SAN FRANCISCO—The normally clandestine shadow war between U.S. and Russian intelligence agencies spilled into a California courtroom Wednesday in the form of Karim Baratov, an unassuming 22-year-old man making his first U.S. court appearance on charges that he worked as a freelance hacker for Moscow’s cyber spy masters.
Baratov, a Canadian citizen born in Kazakhstan, was arrested in Canada last March, and he arrived in the Bay Area late Tuesday in the custody of U.S. Marshals after waiving an extradition battle. In a 47-count indictment unsealed earlier this year, he and three Russian nationals are accused of conspiracy, computer intrusion, and economic espionage for a massive 2014 data breach at Yahoo that compromised account information on 500 million users.
The American government describes the hack as an intelligence-gathering operation run by Russia’s Federal Security Service, or FSB.
One current and one former FSB officer are also charged in the case, as is an alleged Russian hacker who was already wanted in two states for conventional cybercrime. But Baratov, who had the misfortune to live in Canada instead of Russia, is likely the only defendant that will ever confront American justice – a solitary stand-in for Moscow’s state-run cyber espionage rings, in a time of growing political and diplomatic tension over the Kremlin’s successful operation to help Donald Trump win the White House.
Tall and fit with neatly combed hair, Baratov appeared in court unshackled and wearing black jeans and a short-sleeved black tee shirt. He watched the proceedings impassively through round glasses, stating his name and age for the judge, then standing silently next to his attorneys as Justice Department prosecutor Christopher Ott read the long list of charges, along with maximum penalties potentially amount to decades in prison.
The heart of the case is the Yahoo breach, allegedly ordered by the FSB officers and carried out by an already-notorious Russian hacker named Alexsey Belan. Belan gained complete mastery over Yahoo’s network beginning in 2014, according to the indictment, and until mid-2016 used it to access Yahoo email accounts of journalists and politicians critical of the Russian government, officials in countries bordering Russia, and US government personnel like White House staffers, State Department diplomats and members of the armed forces. As a side business, Belan allegedly spun off a profitable spam operation from his Yahoo access, and manipulated Yahoo search results to market erectile dysfunction drugs.
Belan is living safe in Russia, as is Igor Sushchin, the undercover FSB officer that allegedly oversaw the hacking. The fourth defendant, Dmitry Dokuchaev, has more pressing legal issues at home: a former officer at the FSB’s computer crime branch, Dokuchaev was arrested by his own agency last December and charged with treason, under circumstances that remain shrouded in mystery.
Baratov played the smallest role in the hacking operation, as described by the indictment. He’s not accused of participating directly in the Yahoo hack. Instead, prosecutors say, his job was to fill the gap when his FSB handlers encountered a target that used Gmail, or another provider, instead of Yahoo. Baratov allegedly used spear phishing attacks to trick 80 FSB targets into giving up their webmail passwords, which he passed on to Russia. The charges don’t indicate how much money one earns by hacking for the Kremlin, but the government is seeking forfeiture of Baratov’s PayPal account, and his Aston Martin DBS and Mercedes C54.

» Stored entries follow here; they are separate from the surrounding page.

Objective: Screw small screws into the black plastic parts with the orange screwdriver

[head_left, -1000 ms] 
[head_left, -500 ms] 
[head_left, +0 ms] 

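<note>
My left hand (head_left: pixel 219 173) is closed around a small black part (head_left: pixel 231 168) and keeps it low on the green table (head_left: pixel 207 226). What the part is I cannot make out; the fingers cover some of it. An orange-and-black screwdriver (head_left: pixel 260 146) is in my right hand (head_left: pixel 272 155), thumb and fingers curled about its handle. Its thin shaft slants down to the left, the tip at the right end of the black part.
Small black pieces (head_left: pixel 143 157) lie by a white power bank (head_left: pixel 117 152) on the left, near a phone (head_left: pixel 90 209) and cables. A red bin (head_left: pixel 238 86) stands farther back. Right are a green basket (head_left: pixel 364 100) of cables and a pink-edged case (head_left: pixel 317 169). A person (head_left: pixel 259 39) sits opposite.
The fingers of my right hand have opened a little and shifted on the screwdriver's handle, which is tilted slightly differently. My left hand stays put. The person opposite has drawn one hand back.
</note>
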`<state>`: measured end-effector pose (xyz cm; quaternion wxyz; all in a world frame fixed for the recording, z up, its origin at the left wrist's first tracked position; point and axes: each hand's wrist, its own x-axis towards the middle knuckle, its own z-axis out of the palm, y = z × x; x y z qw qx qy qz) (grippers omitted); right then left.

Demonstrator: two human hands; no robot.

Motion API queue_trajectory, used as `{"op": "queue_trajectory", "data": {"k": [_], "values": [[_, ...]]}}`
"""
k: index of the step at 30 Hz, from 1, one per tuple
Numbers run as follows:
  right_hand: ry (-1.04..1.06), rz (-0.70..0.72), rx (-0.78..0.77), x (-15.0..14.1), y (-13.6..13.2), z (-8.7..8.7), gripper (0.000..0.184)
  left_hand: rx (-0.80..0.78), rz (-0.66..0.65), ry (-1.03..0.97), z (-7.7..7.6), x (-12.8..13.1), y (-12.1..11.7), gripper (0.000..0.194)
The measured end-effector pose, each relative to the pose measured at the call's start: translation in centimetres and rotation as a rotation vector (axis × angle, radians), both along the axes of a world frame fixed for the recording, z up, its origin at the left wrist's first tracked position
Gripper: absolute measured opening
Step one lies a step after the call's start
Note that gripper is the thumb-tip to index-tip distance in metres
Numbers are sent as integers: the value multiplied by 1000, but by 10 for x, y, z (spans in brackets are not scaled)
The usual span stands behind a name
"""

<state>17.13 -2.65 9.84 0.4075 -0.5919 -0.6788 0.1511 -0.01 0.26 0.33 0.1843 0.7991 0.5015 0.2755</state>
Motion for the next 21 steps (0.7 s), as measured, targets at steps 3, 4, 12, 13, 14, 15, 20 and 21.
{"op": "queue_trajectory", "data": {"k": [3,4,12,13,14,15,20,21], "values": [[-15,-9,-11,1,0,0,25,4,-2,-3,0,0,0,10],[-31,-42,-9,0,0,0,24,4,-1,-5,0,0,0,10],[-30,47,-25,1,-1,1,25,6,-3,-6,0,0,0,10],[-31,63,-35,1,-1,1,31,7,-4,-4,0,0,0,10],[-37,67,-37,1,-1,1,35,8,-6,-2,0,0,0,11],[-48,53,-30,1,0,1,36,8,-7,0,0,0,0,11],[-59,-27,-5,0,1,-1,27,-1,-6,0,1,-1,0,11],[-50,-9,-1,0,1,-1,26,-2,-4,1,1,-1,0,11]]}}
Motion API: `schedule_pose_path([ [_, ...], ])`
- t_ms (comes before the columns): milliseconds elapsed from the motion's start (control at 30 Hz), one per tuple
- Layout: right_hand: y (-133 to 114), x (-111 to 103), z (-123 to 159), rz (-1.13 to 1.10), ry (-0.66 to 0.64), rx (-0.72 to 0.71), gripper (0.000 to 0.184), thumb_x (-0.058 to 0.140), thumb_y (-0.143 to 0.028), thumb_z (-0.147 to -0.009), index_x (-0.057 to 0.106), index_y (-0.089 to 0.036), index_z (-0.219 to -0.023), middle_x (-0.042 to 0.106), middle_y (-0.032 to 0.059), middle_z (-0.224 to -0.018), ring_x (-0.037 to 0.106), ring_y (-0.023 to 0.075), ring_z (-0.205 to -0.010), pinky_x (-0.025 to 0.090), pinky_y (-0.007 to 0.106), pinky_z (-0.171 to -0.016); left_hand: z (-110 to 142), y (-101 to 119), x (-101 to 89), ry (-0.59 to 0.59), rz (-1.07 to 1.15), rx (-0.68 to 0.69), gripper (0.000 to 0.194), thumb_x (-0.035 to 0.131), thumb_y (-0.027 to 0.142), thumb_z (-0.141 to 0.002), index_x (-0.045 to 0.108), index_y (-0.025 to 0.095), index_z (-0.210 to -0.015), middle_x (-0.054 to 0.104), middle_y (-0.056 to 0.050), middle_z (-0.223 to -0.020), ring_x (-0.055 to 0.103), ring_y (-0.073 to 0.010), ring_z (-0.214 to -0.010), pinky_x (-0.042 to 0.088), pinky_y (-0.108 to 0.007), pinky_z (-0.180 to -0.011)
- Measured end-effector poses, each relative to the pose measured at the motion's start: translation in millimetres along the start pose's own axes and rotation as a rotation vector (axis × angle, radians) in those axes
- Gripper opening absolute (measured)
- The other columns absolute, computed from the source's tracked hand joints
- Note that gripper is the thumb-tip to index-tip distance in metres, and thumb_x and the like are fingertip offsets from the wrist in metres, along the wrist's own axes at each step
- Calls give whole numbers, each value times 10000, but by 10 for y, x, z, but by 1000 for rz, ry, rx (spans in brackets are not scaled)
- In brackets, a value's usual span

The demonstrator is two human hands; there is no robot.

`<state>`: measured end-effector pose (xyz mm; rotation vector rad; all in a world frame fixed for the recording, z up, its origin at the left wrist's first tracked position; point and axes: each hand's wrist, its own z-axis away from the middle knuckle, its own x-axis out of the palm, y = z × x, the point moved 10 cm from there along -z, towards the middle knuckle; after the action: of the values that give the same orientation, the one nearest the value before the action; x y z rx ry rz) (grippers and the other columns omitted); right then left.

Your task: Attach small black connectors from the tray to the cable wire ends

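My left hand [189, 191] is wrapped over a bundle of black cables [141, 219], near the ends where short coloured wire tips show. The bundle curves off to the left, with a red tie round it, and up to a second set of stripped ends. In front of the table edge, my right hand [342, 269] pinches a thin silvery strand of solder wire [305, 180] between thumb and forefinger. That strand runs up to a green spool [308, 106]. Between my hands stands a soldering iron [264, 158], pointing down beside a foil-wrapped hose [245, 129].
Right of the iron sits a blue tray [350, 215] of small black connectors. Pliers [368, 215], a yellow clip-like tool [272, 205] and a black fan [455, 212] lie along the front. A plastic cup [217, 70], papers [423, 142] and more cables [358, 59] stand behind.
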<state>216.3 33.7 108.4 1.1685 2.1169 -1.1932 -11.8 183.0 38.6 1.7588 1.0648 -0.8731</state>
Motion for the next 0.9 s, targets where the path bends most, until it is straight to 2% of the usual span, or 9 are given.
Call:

On Wednesday, defense lawyers Andrew Mancilla and Robert Fantone entered Baratov’s not-guilty plea into the record, and a bail hearing was set for Tuesday of next week. Then Ott, the prosecutor, was escorted back to the holding cells behind the courtroom.
Though brief, the appearance underscored the importance of the case to the Justice Department, which dispatched Ott from the National Security Division in Washington to handle the pro-forma proceeding. Only once before has the U.S. filed hacking charges against a foreign government’s intelligence officials. That was in 2014, when the Justice Department indicted five officers in the Chinese army on charges of economic espionage against American companies. None were arrested, but the indictment gave the U.S. leverage in negotiations with China, and that nation eventually agreed to start limiting its cyber espionage to non-economic targets.
If there’s a similar diplomatic play in Baratov’s prosecution, it’s well hidden, and the Trump Administration has already disbanded the State Department office that negotiated the China cyber compact. But if Baratov were to cooperate with the US, it’s conceivable he could provide intelligence officials with some insight into Russia’s state-sponsored hacking, or the Kremlin’s recruitment of outside talent. Asked by the Daily Beast after the hearing if the U.S. was offering Baratov a cooperation deal, Ott declined to comment. “I’m not going to talk about that.”